The zoo started off beside the big house with a few ducks and goats managed by one gamekeeper, and the land where the present zoo exists was a nursery with fields growing potatoes, cabbage and Swedes to feed the animals in the expanding zoo. The gamepeeper got quite alarmed when he heard there was talk of acquiring a bear and a couple of lions. The perimeter six foot chain link fence might not be strong enough to keep them in and they might not be too happy with a diet of Swedes and winter cabbage.
The walled in nursery lost its growing fields and a new zoo was built complete with bear but without those lions. The zoo has now been revamped again with modern facilities.

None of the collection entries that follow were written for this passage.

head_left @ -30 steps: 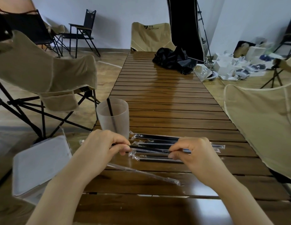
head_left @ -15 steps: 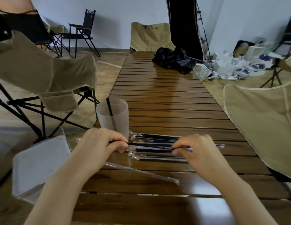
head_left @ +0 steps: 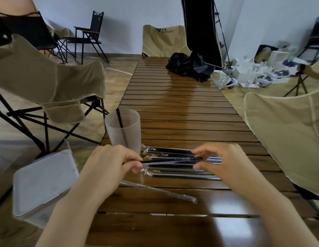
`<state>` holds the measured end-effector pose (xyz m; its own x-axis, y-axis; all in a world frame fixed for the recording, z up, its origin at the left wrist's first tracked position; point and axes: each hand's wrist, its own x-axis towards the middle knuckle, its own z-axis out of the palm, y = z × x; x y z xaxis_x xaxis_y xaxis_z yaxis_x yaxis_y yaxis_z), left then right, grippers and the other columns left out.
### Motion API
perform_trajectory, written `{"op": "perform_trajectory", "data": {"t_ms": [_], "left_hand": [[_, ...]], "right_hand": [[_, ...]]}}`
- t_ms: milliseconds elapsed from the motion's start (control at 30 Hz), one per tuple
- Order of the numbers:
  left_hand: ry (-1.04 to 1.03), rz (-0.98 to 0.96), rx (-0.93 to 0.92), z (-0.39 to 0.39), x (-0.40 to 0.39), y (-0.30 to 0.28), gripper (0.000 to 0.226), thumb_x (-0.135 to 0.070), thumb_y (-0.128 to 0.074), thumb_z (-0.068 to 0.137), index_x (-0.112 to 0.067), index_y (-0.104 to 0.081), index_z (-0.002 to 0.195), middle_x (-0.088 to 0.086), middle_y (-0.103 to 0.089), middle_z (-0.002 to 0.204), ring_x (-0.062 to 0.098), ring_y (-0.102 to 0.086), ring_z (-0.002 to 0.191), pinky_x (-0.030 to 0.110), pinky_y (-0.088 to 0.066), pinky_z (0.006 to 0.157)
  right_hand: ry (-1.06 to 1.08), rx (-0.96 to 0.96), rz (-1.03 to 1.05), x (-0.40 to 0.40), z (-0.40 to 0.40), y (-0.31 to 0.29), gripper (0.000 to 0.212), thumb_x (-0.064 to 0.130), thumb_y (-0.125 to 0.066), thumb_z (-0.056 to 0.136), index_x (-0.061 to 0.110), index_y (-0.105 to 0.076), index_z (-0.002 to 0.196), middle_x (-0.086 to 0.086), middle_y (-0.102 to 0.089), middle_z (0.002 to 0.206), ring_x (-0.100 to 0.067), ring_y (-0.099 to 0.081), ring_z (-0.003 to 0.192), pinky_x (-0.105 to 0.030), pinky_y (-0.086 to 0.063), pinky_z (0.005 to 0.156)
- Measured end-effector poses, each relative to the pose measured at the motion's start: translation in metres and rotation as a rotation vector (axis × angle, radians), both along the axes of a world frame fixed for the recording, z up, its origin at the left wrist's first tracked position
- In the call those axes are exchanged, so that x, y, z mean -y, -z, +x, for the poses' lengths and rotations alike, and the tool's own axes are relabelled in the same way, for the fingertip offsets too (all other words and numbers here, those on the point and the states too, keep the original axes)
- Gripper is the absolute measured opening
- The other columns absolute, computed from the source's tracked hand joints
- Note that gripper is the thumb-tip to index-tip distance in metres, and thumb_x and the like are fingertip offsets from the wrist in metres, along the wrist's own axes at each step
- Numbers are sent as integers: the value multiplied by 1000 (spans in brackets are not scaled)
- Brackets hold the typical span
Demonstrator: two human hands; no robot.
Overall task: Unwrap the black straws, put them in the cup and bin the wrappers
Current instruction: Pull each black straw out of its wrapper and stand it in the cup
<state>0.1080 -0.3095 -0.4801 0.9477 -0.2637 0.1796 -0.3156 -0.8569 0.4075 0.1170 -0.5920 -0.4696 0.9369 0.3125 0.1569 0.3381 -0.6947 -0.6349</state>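
Spanning both hands, the straw (head_left: 170,160) is pinched by left fingers (head_left: 137,164) and right fingers (head_left: 197,166).

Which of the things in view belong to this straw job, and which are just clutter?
Job: held straw, wrapped straws, cup with one straw, empty wrapper, bin, left hand, right hand.
Clutter: black cloth, camping chairs.

both hands, left hand (head_left: 110,164) and right hand (head_left: 221,163), pinch one black straw (head_left: 166,160) above the wrapped straws (head_left: 173,172). a frosted cup (head_left: 124,131) holds one straw.
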Motion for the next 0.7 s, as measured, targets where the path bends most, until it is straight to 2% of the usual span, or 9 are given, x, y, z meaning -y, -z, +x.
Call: {"op": "perform_trajectory", "data": {"t_ms": [167,400,600,700], "left_hand": [[-28,17,-11,-1,-2,-2,16,-47,-61,85,-41,-72,76,-28,-62,66,-13,-58,76,6,-34,67],[-46,-36,-55,-2,-1,-7,10,-44,-63,84,-44,-72,87,-29,-67,76,-14,-59,80,7,-39,73],[-37,-51,-77,-4,3,-12,9,-43,-64,83,-48,-70,87,-28,-65,68,-21,-56,78,6,-38,59],[-48,-55,-79,-4,1,-12,10,-45,-65,82,-48,-72,88,-28,-69,75,-17,-59,80,4,-39,66]], "right_hand": [[-11,56,-52,3,1,6,19,21,-71,82,40,-68,85,22,-66,81,7,-59,87,-4,-42,74],[7,101,-82,4,4,10,19,21,-70,83,38,-66,75,21,-65,74,6,-59,80,-4,-40,68],[14,164,-111,5,3,10,23,18,-70,82,37,-63,71,19,-64,68,3,-59,77,-5,-40,65],[13,184,-112,5,3,10,26,16,-71,81,36,-62,67,17,-64,66,2,-59,75,-5,-40,63]]}}
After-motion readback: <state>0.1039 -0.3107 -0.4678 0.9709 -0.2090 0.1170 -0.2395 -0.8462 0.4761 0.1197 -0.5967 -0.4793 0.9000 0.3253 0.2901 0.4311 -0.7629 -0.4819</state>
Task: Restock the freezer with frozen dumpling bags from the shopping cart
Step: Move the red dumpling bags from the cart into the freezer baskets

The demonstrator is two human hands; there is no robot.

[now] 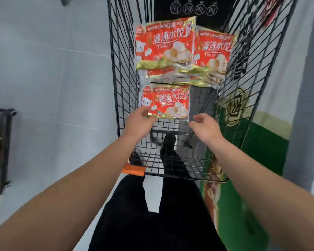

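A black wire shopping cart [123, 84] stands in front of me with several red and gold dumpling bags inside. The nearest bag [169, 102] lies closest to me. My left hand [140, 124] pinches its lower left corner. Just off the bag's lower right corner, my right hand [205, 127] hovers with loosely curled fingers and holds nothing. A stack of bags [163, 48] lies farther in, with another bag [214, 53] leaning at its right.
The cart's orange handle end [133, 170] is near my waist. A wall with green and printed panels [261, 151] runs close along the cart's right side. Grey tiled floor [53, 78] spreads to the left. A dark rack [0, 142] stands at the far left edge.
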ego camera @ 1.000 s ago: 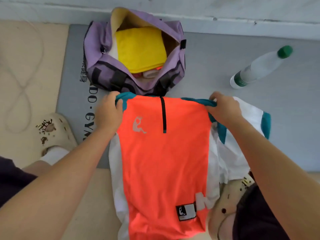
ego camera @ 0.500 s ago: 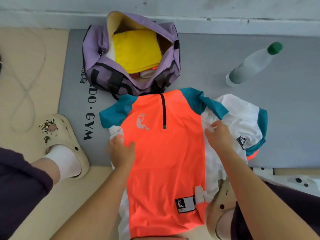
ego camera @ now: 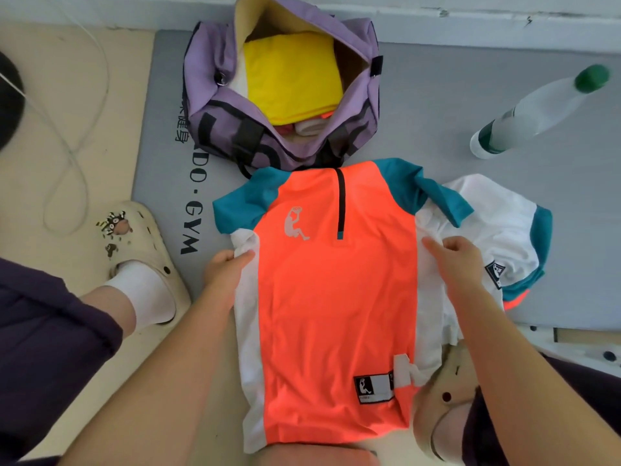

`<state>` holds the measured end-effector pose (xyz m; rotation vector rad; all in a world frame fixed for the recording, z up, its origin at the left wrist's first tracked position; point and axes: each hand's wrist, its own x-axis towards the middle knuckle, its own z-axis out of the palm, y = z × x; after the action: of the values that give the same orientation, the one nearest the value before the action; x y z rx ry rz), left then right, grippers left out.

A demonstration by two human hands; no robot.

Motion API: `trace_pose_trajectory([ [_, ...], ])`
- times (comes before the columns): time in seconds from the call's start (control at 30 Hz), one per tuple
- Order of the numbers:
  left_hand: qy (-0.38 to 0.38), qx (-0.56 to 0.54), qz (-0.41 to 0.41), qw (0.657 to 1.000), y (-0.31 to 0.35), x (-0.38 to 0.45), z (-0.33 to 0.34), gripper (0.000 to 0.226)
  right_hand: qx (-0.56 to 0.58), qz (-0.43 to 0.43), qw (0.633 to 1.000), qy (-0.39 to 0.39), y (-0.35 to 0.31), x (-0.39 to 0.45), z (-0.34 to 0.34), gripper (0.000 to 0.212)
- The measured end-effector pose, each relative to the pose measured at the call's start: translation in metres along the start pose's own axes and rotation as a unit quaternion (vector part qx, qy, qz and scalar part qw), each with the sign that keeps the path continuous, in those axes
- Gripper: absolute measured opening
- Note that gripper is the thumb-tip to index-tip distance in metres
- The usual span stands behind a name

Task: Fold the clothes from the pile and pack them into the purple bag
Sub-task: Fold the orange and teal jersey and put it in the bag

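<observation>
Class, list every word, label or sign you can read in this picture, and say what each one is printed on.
"DO·GYM": black letters on the grey mat, start hidden under the purple bag.
Two Chinese characters above them on the mat: too blurred to read.
Large black letters on the bag: folded, unreadable.
Hem label on the orange shirt: too small.
Badge on the white garment: too small.

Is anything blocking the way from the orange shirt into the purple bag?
Nothing visible does. The purple bag gapes open just beyond the orange shirt, with a yellow garment already inside. The water bottle lies off to the right.
</observation>
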<state>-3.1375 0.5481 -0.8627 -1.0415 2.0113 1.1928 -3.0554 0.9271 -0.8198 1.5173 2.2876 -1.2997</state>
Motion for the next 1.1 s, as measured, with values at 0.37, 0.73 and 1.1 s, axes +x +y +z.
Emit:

The golf course has always been popular with fantastic views over the Tay between drifts of mature woodland, and Children’s leisure has been addressed with a huge award winning play area, and boating pond.
Woodland walks now take in Templeton woods and Clatto reservoir. There is an excellent mature pinetum to the west of the mansion and to the east there are many mature specimens of exotic trees including cedars, giant redwoods, sweet chestnut, weeping ash and now the original specimen of the weeping Camperdown elm is protected with its own enclosure.


Dundee Parks dept grows its own trees, shrubs, roses, bedding plants and flowering plants for civic decoration at the glasshouses and nursery in Camperdown Park. This is an excellent training ground for young gardeners keen to learn propagation and how to grow and use garden plants.


The public have really taken to Camperdown Park. It is absolutely mobbed at Easter and during the annual Flower and Food Festival the first week in September, (this year it is from Friday 2nd September to Sunday 4th September).
Other events from car rallies, pipe bands to half marathons are held throughout the year.